Independent music label in St. Louis: Access to the machine


Welcome to March 2017 – almost a full year after the initial planned release date of FameMachine. I am an independent label owner – quite by accident. I’m also an independent music producer – also, a complete accident. And it’s been hard. This project has survived personnel changes, delays in the studio and an incredibly long mixing period. Right now, it’s supposed to be released in April but I have no idea. We have partnered with a new company in town and we are all kind of figuring it out as we go along.
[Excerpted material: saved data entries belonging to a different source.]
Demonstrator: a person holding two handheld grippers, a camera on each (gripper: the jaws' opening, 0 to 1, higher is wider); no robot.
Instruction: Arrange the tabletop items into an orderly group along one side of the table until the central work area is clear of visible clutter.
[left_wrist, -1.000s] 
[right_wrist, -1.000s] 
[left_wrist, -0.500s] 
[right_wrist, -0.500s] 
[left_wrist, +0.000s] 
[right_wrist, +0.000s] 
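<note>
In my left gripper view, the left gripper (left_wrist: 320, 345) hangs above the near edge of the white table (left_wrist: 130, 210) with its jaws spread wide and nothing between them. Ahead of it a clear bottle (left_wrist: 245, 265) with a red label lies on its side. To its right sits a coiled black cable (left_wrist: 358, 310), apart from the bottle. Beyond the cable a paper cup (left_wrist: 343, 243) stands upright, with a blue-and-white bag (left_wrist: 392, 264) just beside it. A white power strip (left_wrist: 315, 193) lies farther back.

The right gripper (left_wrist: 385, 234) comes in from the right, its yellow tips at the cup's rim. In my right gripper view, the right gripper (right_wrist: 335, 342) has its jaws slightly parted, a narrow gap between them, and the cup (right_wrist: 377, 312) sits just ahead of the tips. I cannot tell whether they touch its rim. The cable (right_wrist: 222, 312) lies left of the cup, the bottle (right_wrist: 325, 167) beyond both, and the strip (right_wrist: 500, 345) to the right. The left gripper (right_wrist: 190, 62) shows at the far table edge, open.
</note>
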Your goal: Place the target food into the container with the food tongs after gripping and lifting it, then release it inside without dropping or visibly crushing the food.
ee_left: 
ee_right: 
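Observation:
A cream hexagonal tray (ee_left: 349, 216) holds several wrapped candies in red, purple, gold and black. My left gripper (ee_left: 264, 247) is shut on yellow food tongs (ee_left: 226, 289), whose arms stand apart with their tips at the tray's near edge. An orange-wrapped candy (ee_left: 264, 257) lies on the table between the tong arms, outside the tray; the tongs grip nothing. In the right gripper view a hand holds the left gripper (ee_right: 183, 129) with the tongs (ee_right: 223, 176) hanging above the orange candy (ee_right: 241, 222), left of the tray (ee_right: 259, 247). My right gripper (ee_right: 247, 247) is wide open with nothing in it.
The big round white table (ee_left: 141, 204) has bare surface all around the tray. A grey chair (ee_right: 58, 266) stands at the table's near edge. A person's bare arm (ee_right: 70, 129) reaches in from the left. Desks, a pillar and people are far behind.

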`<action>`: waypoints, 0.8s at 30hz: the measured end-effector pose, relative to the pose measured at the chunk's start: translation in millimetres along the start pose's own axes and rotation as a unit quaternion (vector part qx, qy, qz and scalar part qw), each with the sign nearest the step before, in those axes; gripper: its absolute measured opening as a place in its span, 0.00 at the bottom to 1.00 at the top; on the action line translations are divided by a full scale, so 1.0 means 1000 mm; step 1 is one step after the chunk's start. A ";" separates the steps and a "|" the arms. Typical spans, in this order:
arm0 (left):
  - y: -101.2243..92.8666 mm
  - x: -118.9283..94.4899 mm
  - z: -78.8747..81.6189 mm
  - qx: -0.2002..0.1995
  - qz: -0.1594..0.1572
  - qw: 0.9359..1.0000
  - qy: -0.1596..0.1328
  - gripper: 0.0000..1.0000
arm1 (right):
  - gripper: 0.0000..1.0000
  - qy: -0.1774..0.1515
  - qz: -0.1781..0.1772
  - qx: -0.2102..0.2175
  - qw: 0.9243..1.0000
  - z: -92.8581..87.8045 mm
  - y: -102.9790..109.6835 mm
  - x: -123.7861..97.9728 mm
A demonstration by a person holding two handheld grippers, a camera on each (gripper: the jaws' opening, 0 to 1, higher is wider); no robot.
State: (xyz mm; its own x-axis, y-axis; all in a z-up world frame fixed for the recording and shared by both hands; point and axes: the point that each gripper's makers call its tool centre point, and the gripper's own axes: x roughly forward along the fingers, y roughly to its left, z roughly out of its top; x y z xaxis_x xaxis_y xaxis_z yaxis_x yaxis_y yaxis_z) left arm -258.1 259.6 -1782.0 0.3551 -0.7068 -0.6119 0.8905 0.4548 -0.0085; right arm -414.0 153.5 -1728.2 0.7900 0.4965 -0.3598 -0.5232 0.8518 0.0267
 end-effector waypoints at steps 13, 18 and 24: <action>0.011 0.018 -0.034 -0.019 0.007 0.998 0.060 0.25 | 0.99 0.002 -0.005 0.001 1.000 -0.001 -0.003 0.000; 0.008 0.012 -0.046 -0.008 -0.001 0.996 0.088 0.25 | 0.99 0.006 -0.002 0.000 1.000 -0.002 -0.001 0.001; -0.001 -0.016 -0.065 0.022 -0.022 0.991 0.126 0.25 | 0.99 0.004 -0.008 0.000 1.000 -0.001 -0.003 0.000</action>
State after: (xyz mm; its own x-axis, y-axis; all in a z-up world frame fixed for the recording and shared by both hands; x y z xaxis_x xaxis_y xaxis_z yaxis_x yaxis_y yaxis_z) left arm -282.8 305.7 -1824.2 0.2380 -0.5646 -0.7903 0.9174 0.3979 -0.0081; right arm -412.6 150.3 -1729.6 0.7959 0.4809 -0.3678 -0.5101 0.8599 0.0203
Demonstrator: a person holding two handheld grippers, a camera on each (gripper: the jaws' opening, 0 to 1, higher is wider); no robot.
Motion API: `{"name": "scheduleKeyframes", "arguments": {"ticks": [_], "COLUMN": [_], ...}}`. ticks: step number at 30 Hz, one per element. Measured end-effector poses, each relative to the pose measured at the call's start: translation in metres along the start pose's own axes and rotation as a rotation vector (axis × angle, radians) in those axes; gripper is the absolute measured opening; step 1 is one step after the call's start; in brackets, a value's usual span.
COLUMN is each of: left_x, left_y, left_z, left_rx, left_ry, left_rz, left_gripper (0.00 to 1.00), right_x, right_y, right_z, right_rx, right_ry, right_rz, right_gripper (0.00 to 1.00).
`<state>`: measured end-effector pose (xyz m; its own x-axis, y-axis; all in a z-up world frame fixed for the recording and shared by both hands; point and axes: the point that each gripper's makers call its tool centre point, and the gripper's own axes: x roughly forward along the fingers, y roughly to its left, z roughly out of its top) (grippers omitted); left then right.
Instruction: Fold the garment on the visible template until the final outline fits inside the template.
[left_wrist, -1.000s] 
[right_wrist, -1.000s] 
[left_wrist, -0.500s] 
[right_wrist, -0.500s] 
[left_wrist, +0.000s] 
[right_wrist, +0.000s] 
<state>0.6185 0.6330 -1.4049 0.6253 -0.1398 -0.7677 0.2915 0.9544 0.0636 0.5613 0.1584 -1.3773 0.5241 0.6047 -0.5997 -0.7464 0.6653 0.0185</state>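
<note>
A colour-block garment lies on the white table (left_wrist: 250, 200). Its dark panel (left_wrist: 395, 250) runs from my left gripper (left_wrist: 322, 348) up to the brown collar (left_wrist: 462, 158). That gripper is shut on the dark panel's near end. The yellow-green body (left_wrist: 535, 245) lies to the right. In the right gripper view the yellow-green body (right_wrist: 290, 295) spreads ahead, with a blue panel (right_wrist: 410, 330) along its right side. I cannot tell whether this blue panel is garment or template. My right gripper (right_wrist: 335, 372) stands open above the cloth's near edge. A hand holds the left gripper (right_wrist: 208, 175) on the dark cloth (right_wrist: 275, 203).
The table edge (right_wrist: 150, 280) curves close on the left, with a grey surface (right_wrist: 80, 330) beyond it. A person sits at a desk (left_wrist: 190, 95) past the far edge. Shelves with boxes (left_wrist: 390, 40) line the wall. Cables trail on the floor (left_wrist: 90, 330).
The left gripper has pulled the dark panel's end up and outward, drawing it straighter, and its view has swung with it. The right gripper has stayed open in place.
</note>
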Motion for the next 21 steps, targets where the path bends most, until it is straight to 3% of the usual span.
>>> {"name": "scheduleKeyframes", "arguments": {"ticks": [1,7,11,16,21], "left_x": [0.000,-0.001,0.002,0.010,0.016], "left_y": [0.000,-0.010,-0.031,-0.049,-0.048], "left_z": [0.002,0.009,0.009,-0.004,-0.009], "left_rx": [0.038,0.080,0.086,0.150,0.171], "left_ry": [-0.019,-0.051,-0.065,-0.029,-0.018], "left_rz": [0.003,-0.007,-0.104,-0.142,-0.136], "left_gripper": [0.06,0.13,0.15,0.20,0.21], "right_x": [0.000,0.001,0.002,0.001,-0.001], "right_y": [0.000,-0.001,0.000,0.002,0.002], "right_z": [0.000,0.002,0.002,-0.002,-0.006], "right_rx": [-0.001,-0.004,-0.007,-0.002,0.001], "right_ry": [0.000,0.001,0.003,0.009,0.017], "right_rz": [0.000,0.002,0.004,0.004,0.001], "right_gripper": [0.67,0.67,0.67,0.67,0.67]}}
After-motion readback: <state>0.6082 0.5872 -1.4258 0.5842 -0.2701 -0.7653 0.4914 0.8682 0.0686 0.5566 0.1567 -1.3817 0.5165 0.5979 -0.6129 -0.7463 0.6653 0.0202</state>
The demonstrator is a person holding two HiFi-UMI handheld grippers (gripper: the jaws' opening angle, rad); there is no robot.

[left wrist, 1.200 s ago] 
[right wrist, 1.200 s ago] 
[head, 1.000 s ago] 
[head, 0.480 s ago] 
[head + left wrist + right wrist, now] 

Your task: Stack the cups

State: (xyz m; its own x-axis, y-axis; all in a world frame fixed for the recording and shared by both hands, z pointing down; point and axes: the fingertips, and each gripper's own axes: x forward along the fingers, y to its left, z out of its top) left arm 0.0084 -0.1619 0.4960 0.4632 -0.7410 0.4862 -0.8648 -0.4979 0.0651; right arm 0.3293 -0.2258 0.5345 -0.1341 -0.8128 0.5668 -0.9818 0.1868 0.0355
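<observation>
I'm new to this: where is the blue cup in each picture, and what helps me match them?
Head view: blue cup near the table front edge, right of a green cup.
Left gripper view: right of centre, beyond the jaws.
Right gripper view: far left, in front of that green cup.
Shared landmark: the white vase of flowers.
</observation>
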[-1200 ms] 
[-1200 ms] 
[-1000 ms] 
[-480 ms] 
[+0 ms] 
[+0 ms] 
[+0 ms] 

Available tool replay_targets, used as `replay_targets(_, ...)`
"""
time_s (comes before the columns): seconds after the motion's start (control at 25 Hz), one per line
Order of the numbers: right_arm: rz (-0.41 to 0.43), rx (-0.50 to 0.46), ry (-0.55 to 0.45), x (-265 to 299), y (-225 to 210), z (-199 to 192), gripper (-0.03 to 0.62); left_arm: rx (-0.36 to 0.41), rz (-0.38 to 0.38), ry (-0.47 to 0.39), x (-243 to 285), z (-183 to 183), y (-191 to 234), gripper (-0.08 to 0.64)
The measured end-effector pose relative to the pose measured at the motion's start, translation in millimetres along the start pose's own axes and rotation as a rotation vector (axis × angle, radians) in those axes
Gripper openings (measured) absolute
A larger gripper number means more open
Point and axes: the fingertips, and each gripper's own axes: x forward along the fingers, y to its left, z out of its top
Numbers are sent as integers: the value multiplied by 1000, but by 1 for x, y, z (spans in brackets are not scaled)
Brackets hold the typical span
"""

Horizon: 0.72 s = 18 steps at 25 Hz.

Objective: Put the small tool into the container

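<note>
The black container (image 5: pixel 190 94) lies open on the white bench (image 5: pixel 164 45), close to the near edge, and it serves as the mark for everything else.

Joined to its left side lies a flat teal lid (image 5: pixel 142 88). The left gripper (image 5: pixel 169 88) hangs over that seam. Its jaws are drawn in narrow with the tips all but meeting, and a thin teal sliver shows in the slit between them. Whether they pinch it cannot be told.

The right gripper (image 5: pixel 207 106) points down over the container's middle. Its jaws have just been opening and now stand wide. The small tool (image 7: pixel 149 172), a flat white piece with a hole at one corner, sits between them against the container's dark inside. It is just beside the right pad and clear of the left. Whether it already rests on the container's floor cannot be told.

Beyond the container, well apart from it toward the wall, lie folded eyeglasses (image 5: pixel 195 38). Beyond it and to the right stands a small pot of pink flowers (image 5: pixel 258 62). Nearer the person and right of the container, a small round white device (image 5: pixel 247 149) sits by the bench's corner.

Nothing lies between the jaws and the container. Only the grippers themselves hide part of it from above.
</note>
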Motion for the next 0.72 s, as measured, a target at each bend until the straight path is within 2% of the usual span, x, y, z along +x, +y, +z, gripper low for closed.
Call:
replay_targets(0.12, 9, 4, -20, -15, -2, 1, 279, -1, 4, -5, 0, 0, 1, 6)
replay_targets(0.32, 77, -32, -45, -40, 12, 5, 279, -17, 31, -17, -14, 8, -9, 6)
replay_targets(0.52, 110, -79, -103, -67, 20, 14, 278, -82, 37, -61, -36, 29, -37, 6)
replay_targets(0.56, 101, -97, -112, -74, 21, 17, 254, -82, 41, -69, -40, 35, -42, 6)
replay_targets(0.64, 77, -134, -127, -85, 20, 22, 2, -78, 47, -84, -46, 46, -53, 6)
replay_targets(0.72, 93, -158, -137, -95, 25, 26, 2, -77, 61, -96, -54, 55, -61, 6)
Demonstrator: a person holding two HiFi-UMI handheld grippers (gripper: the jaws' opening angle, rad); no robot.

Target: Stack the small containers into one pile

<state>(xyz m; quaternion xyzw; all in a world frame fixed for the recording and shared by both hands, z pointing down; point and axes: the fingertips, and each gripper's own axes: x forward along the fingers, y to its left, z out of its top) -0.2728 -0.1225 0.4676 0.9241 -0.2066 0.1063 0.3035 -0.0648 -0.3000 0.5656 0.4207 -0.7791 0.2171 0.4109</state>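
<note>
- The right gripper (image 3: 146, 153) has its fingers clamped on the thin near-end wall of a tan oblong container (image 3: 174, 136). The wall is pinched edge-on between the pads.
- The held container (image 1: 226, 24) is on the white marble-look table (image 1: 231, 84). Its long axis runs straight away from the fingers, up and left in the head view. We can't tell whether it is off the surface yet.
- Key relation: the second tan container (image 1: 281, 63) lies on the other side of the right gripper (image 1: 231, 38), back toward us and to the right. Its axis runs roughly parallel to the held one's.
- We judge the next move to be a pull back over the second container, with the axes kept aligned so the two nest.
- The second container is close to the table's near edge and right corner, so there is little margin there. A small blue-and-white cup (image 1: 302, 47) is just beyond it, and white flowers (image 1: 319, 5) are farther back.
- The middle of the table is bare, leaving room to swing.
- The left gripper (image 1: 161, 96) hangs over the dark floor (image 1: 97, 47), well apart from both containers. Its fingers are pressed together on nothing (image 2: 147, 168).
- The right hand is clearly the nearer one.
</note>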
Me? I started my journey in film school. After I graduated college, I wrote screenplays on spec. Which is basically, I came up with ideas and wrote them for free and tried to sell them. I had varying degrees of success, but no big sales. Lots of meetings, lots of pats on the back but no checks. So now, I find myself working with some of the most creative people I have ever met and they happen to create music. And there’s a reason why ex-drug dealers have done so well in the music business. This is a relentless grind for transparency, access, interest and support. In short, if your music is not already popular, nobody with access and money is willing to invest in you. The days of seeing diamonds in the rough or hearing the music and taking a chance seem to be over. The conversations are all about branding and licensing. In fact, it appears that if the music isn’t able to be put into commercials or movies, anyone who can monetize your project will overlook you. Oddly, hip-hop seems impervious to this trend. They have carved a niche, almost a cult-like following, for that one kind of song that kinda all sounds the same. It’s Drake and then everybody else. And I like Drake but right now hip-hop is not where innovation is happening. And it’s challenging to be innovative in any industry. Once people make money in one area, that’s it. It’s like heroin. You’re chasing the dragon after that. Money and fame are hard to lose so once you’ve had it, you are tempted to just keep doing the same things in order to stay ahead of the game financially. Which leaves us where we are now. There are a lot of good artists in every genre that you haven’t heard of because they are in their own lane. All I can say is support artists you love. Buy their music. Buy their merch. Talk about them on social media. Use their songs in your posts. Instagram about them. Everyone won’t make it to the top of the charts and maybe that’s a good thing. But if you love someone’s music, let them know with your wallet and your actions. The gatekeepers need to be reminded that they don’t know everything.